Glucocorticoids inhibit the transcriptional activity of LEF/TCF in differentiating osteoblasts in a glycogen synthase kinase-3beta-dependent and -independent manner.

Glucocorticoids, widely used as immune suppressors, cause osteoporosis by inhibiting bone formation. In MC3T3-E1 osteoblast-like cultures, dexamethasone (DEX) activates glycogen synthase kinase-3beta (GSK3beta) and inhibits a differentiation-related cell cycle that occurs at a commitment stage immediately after confluence. Here we show that DEX inhibition of the differentiation-related cell cycle is associated with a decrease in beta-catenin levels and inhibition of LEF/TCF-mediated transcription. These inhibitory activities are no longer observed in the presence of lithium, a GSK3beta inhibitor. DEX decreased the serum-responsive phosphorylation of protein kinase B/Akt-Ser(473) within minutes, and this inhibition was also observed after 12 h. When the phosphatidylinositol 3-kinase (PI3K)/Akt pathway was inhibited by wortmannin, DEX no longer inhibited beta-catenin levels.
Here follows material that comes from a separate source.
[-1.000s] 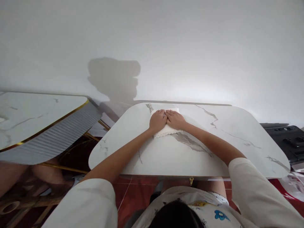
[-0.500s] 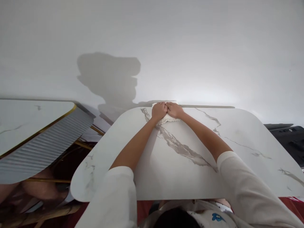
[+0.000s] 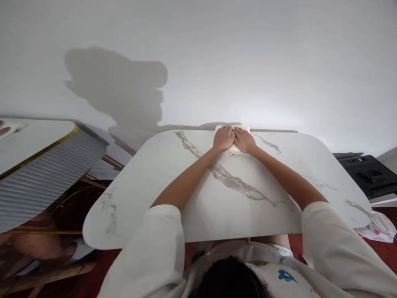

Furthermore, DEX-mediated inhibition of LEF/TCF transcriptional activity was attenuated in the presence of dominant negative forms of either PI3K or protein kinase B/Akt. These results suggest cross-talk between the PI3K/Akt and Wnt signaling pathways. Consistent with a role for Wnt signaling in the osteoblast differentiation-related cell cycle, wortmannin partially negated the DEX inhibition of this cell cycle. DEX also induced histone deacetylase (HDAC) 1, which is known to inhibit LEF/TCF transcriptional activity. Overexpression of HDAC1 negated the inhibitory effect of DEX on LEF/TCF transcriptional activity. In the presence of trichostatin A, a deacetylase inhibitor, DEX-mediated inhibition of the differentiation-related cell cycle was partially negated. When administered together, wortmannin and trichostatin A completely negated the inhibitory effect of DEX on the differentiation-related cell cycle. These results suggest that inhibition of a PI3K/Akt/GSK3beta/beta-catenin/LEF axis and stimulation of HDAC1 cooperate to mediate the inhibitory effect of DEX on Wnt signaling and the osteoblast differentiation-related cell cycle.